But it was a shock to find swapoff of a 500MB file 20 times slower on my
laptop, taking 10 minutes; and at that rate it significantly slows down
my testing.
Now, most of that turned out to be overhead from PROVE_LOCKING and
PROVE_RCU: without those it was only 4 times slower than before; and
more realistic tests on other machines don't fare as badly.
I've tried a number of things to improve it, including tagging the swap
entries, then doing lookup by tag: I'd expected that to halve the time,
but in practice it's erratic, and often counter-productive.

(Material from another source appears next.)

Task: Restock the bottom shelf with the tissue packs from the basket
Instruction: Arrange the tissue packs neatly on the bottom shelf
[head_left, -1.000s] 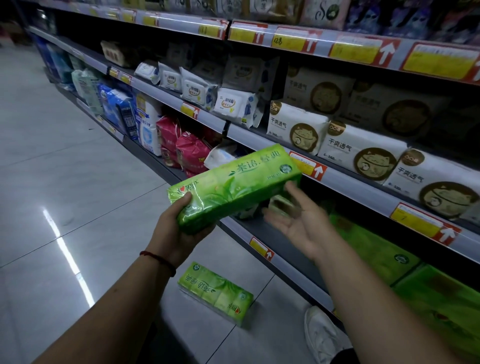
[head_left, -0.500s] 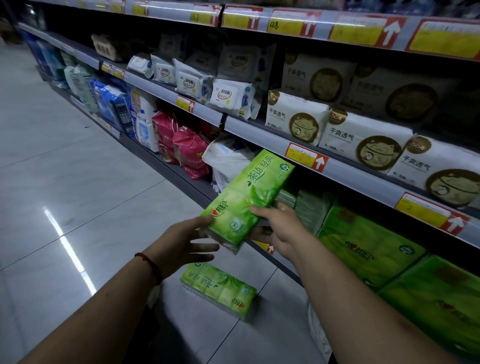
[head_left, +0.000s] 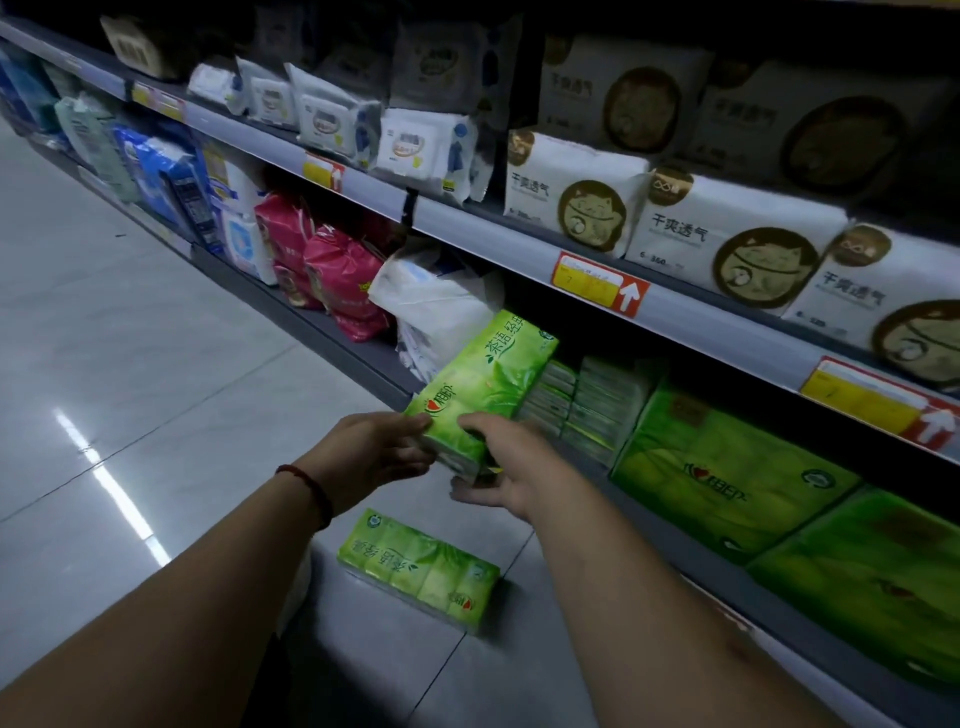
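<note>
A long green tissue pack (head_left: 485, 382) is tilted, its far end over the front of the bottom shelf (head_left: 317, 327). My right hand (head_left: 501, 467) grips its near end, thumb on top and fingers underneath. My left hand (head_left: 374, 457) touches the same end from the left with fairly straight fingers. A second green tissue pack (head_left: 418, 569) lies flat on the floor below my hands. Small green packs (head_left: 576, 405) are stacked on the bottom shelf just right of the held pack. No basket is in view.
Large green tissue bundles (head_left: 727, 478) fill the bottom shelf to the right. A white bag (head_left: 436, 296) and pink packs (head_left: 337, 275) sit on it to the left. The shelf above (head_left: 519, 234) overhangs with white packs. Tiled floor (head_left: 130, 338) stretches left.
The held pack has dropped lower and closer to the bottom shelf. My left hand, which had let go, has come back against its near end. The view has moved nearer the shelf.
</note>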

The only change I've so far found to make a consistent improvement, is
to short-circuit the way we go back and forth, gang lookup packing
entries into the array supplied, then shmem scanning that array for the
target entry. Scanning in place doubles the speed, so it's now only
twice as slow as before (or three times slower when the PROVEs are on).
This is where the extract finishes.